On Wed, 1 Jun 2005 03:46 am, Steve Rotolo wrote:
> The SD_SHARE_CPUPOWER flag in SMT scheduling domains (hyperthread
> systems) can starve out sched_other tasks and even hang the system. A
> long-running (or run-away) sched_fifo task causes sched_other tasks to
> get stuck on the sibling cpu's runqueue without any chance to run. The
> sibling cpu simply stays idle with tasks on it's runqueue for as long as
> the sched_fifo task runs on the other sibling cpu. The culprit is
> dependent_sleeper() in sched.c.
>
> I guess the SD_SHARE_CPUPOWER is supposed to cause the scheduler to
> prohibit non-real-time tasks from running on a cpu while a real-time
> task is running on the sibling cpu. The problem is that sched_other
> tasks are not migrated to a different runqueue and essentially get stuck
> on a dead runqueue until either the sched_fifo task yields or the
> load-balancer moves him. Unfortunately, the load-balancer will never
> migrate the task if the runqueue length is not sufficiently out of
> balance.
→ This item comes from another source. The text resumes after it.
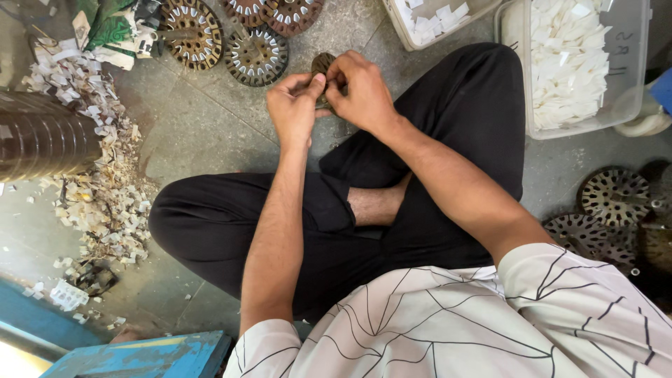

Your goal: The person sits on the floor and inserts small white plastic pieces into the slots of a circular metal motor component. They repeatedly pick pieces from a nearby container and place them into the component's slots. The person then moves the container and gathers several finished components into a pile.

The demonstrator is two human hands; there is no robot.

Even more unfortunate, the load-balancer will actually move
> tasks *to* the dead runqueue if it is less busy. And still worse, since
> SD_WAKE_IDLE is also set in the scheduling domain, the dead cpu will
> actually attract waking tasks to it because it is idle! The cpu becomes
> a sort-of black-hole sucking in innocent tasks so they can no longer
> run.
>
> The worst-case scenario is when there are N spinning sched_fifo tasks on
> an N-way hyperthreaded system. This hangs the system since nothing can
> run on the virtual cpus. If you turn off the SD_SHARE_CPUPOWER flag,
> the system stays fully functional until you have N*2 spinners hogging
> all the virtual cpus.
>
> I get the same behavior from 2.6.9 to 2.6.12-rc5. So is this a bug or a
> feature?
Sort of yes and yes. The idea that the sibling gets put to sleep if a real
time task is running is a workaround for the fact that you do share cpu power
(as you've correctly understood) and a real time task will slow down if a
SCHED_NORMAL task is running on its sibling which it should not. The
limitation is that, yes, for all intents you only have N hyperthreaded cpus
for spinning N rt tasks before nothing else runs, but you can actually run
N*2 rt tasks in this setting which you would not be able to if hyperthreading
was disabled.
For some time I've been thinking about changing the balance between the
siblings slightly to allow SCHED_NORMAL tasks to run a small proportion of
time when rt tasks are running on the sibling. The tricky part is that
SCHED_FIFO tasks have no timeslice so we can't proportion cpu out according
to the difference in size of the timeslices, which is currently how we
proportion out cpu across siblings with SCHED_NORMAL, and this maintains cpu
distribution very similarly to how 'nice' does on the same cpu.